Checking ilb_cpus here is a broken fix because the underlying nohz.idle_cpus_mask is currently unreliable. Under CONFIG_NO_HZ_FULL, there is a documented visibility bug: tick_nohz_full_stop_tick() often stops the tick before idle entry, causing nohz_balance_enter_idle() to be skipped.
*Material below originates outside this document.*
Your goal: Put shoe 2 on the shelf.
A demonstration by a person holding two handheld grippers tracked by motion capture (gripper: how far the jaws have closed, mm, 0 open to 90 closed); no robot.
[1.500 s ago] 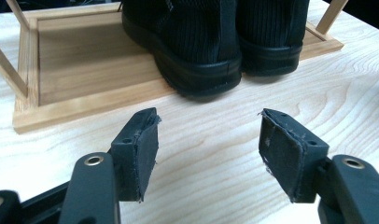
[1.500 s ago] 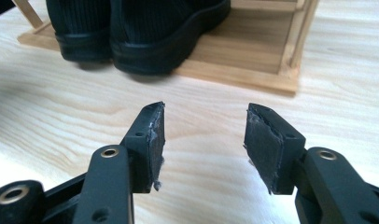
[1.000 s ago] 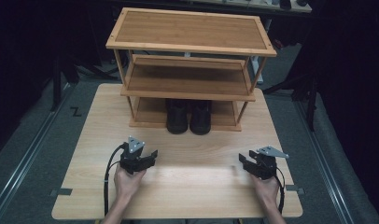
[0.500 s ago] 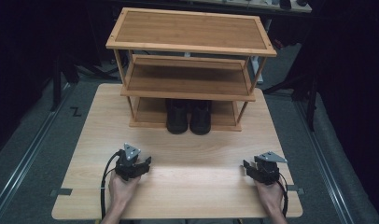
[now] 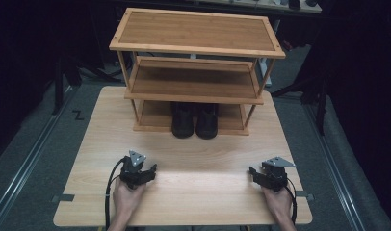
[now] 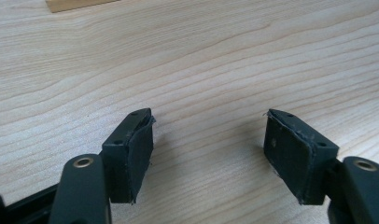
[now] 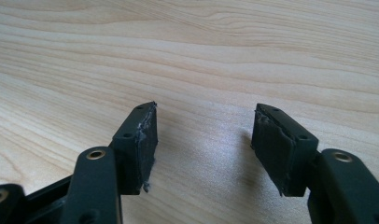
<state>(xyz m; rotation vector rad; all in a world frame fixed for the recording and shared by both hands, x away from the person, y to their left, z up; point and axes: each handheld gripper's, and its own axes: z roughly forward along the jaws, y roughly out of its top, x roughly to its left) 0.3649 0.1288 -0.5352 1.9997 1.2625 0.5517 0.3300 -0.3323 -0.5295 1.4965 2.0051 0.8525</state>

This means many valid, tickless idle CPUs are never added to the mask in the first place.
https://lore.kernel.org/lkml/20260203-fix-nohz-idle-v1-1-ad05a5872080@xxxxxxxxxxxxxxxxxxxxxx/

if (rq->nr_running >= 2) {
@@ -12767,7 +12782,7 @@ static void nohz_balancer_kick(struct rq *rq)
* When balancing between cores, all the SMT siblings of the
* preferred CPU must be idle.
*/
- for_each_cpu_and(i, sched_domain_span(sd), nohz.idle_cpus_mask) {
+ for_each_cpu_and(i, sched_domain_span(sd), ilb_cpus) {
if (sched_asym(sd, i, cpu)) {
flags = NOHZ_STATS_KICK | NOHZ_BALANCE_KICK;
goto unlock;
@@ -12820,7 +12835,7 @@ static void nohz_balancer_kick(struct rq *rq)
flags |= NOHZ_NEXT_KICK;

if (flags)
- kick_ilb(flags);
+ kick_ilb(flags, ilb_cpus);
}

static void set_cpu_sd_state_busy(int cpu)
@@ -14253,6 +14268,8 @@ __init void init_sched_fair_class(void)
zalloc_cpumask_var_node(&per_cpu(select_rq_mask, i), GFP_KERNEL, cpu_to_node(i));
zalloc_cpumask_var_node(&per_cpu(should_we_balance_tmpmask, i),
GFP_KERNEL, cpu_to_node(i));
+ zalloc_cpumask_var_node(&per_cpu(kick_ilb_tmpmask, i),
+ GFP_KERNEL, cpu_to_node(i));

#ifdef CONFIG_CFS_BANDWIDTH
INIT_CSD(&cpu_rq(i)->cfsb_csd, __cfsb_csd_unthrottle, cpu_rq(i));
--
2.43.0



Regards,
Shubhang Kaushik